Was das Herz begehrt
Die Seychellen sind nicht nur eine beliebte Flitterwochen-Destination, sondern auch ein abwechslungsreiches Segelrevier von einzigartiger Schönheit
So sollte jeder Törn beginnen: Die Eden Island Marina, in der sich der Stützpunkt unseres Vercharterers The Moorings befindet, ist kein umtriebiger Umschlagplatz für das Boots-Business, sondern eine wunderschöne, gepflegte Anlage mit entspannter Atmosphäre. Auf einem künstlichen Inselchen erbaut und mit der Hauptinsel Mahe über eine Brücke verbunden, bietet sie Yachten bis 115 Meter Platz und ist an ihrer Ostseite von gepflegten Villen umrahmt. Eine schönere Marina haben wir noch selten gesehen. Die Formalitäten samt Briefing sind rasch erledigt, die vorab bestellten Lebensmittel und Getränke befinden sich schon an Bord, den Rest kaufen wir beim SPAR-Supermarkt (!) im Marinagelände ein. Um Punkt 12 Uhr lösen wir die Leinen unserer Nkosinathi, einem sehr komfortablen 40-Fuß-Katamaran, tuckern durch den St. Anne Channel und setzten dann im freien Wasser Segel. Bei bestem Wind bis 20 Knoten nehmen wir die Überfahrt zur Insel Praslin in Angriff, eine Etappe von etwas mehr als 20 Meilen. Fliegende Fische begleiten uns, der Kat gibt mit einem Highspeed von 7 Knoten sein Bestes, die Stimmung ist prächtig, das Leben schön.
Weniger schön ist das Wetter. Dichte, manchmal auch schwarze Wolken ziehen umher, hinter uns sehen wir immer wieder eine Regenwand heruntergehen. Als wir in die Baie St. Anne einlaufen, eine halbkreisförmig in die Südostküste von Praslin geschnittene Bucht, macht uns ein kräftiger Schauer die Suche nach einem sicheren Platz für die Nacht schwer. Aber letztlich gelingt das Manöver planmäßig, um 17.00 Uhr schaukeln wir fest vertäut an einer Boje und können unser erstes Bierchen köpfen. Ein Restaurant gibt es hier nicht, aber ein gewisser Robert, dessen Telefonnummer wir vorsorglich notiert haben, soll die Yachties in dieser Bucht kulinarisch versorgen. Er hebt tatsächlich ab, muss uns aber enttäuschen: Er sei vollauf beschäftigt, wir hätten uns rechtzeitig ankündigen und unserer Wünsche in Auftrag geben müssen.

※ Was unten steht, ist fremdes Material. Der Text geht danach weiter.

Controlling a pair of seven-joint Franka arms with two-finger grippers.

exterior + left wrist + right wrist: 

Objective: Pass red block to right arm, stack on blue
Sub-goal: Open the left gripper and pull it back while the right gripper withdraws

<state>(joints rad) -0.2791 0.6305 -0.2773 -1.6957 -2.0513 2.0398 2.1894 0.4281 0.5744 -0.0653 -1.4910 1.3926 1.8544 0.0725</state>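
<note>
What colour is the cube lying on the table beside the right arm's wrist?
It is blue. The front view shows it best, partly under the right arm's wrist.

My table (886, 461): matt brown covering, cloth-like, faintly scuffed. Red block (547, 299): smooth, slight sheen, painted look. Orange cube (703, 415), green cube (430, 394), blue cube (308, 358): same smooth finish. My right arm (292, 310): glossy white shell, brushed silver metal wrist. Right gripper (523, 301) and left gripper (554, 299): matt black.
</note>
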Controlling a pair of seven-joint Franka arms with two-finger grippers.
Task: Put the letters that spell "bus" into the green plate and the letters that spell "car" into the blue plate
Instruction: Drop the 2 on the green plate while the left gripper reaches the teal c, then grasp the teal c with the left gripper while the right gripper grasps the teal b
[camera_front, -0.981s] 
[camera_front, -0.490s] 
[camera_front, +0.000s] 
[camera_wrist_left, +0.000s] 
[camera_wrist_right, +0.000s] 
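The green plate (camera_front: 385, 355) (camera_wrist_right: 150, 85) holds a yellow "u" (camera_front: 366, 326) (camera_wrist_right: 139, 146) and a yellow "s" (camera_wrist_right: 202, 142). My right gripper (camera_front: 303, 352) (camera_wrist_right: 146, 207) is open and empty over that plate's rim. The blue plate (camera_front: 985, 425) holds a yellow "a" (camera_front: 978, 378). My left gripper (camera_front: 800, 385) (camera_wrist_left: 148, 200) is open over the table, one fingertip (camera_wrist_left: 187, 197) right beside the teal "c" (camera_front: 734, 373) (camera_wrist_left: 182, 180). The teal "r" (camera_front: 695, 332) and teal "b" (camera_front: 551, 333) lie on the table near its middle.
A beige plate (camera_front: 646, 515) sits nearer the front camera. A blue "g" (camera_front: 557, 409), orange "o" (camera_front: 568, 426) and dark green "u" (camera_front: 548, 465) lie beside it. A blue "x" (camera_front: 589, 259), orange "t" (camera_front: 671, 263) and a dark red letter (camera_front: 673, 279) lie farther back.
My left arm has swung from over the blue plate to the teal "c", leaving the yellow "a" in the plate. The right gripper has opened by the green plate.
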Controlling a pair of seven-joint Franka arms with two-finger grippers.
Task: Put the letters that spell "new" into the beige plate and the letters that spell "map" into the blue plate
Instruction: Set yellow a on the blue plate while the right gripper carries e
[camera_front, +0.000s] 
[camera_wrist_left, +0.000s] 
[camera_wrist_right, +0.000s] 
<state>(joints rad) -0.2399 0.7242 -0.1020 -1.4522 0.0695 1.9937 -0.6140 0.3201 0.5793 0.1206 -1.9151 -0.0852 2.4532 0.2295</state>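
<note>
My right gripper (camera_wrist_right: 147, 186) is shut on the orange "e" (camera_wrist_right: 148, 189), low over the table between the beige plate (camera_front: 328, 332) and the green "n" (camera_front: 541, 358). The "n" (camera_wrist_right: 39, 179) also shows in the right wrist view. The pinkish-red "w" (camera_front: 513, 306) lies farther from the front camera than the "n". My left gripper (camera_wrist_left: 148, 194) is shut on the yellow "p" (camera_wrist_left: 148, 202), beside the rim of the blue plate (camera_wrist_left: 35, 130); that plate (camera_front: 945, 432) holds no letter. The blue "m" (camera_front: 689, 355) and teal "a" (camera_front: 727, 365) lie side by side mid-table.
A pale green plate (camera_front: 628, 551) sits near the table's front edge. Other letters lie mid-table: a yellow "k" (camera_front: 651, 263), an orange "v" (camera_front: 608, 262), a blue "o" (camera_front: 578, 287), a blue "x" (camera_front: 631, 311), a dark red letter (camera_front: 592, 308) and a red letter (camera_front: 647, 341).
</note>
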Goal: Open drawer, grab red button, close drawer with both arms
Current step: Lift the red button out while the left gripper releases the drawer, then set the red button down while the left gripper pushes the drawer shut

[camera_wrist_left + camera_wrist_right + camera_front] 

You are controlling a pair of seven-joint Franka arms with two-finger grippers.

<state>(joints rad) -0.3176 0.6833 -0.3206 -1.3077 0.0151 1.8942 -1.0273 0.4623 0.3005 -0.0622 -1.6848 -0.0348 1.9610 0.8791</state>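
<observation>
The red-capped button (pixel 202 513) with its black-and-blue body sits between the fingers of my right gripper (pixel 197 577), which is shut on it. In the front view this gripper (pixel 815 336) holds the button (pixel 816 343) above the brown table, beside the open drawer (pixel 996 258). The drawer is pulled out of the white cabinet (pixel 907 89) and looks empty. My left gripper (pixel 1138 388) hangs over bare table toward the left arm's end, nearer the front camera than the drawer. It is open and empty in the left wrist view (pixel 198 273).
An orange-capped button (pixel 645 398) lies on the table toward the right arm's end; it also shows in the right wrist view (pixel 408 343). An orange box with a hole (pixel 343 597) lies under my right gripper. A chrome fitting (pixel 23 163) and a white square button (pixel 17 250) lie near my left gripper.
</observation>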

Also neuer Plan: Wir setzen mit dem Dingi an Land über und fragen einen Einheimischen, ob er uns ein Lokal empfehlen plus ein Taxi organisieren kann. Ja, kann er beides, und so sitzen wir wenig später auf der überdachten Terrasse des La Goulue vor würzigem Fisch-, Huhn- und Oktopus-Curry. Passt.
Robert lernen wir am nächsten Morgen persönlich kennen, nach einer nassen Nacht, in der es durchgängig geschüttet, geblitzt und gedonnert hat. Er kommt mit seinem kleinen Motorboot längsseits, kassiert 300 Rupien für die Boje und nimmt unseren Mist mit. Eigentlich regnet es im April nie, schüttelt er den Kopf, aber der Klimawandel habe alles geändert, man könne sich auf gar nichts mehr verlassen.
Unwirkliche Idylle
Jetzt scheint jedenfalls die Sonne. Wir schippern gegen den Uhrzeigersinn um Praslin, machen vor der winzigen Ile St. Pierre an einer Boje fest und kramen zum ersten, aber sicher nicht letzten Mal in dieser Woche Flossen, Schnorchel und Taucherbrille heraus. Nichts wie rein ins gar nicht kühle Nass! Die Kombi, die sich uns bietet, ist atemberaubend: Unter Wasser farbenprächtige Fische in allen Größen und Formen, über Wasser eine Komposition, die als Kulisse für einen Werbefilm dienen könnte. Blank polierte, im Laufe von Millionen Jahren rundgeschliffene Granitfelsen türmen sich über schneeweißem Sand, dazwischen ragen Kokospalmen in den kobaltblauen Himmel. Diese Stein-Formationen finden sich bei ozeanischen Inseln, die üblicherweise vulkanischen oder korallinen Ursprungs sind, nur ganz selten und machen den einzigartigen Charakter der Seychellen aus. Wir können uns kaum sattsehen und von diesem Spot trennen, paddeln zweimal um das pittoreske Inselchen, ehe wir zum Schiff zurückkehren.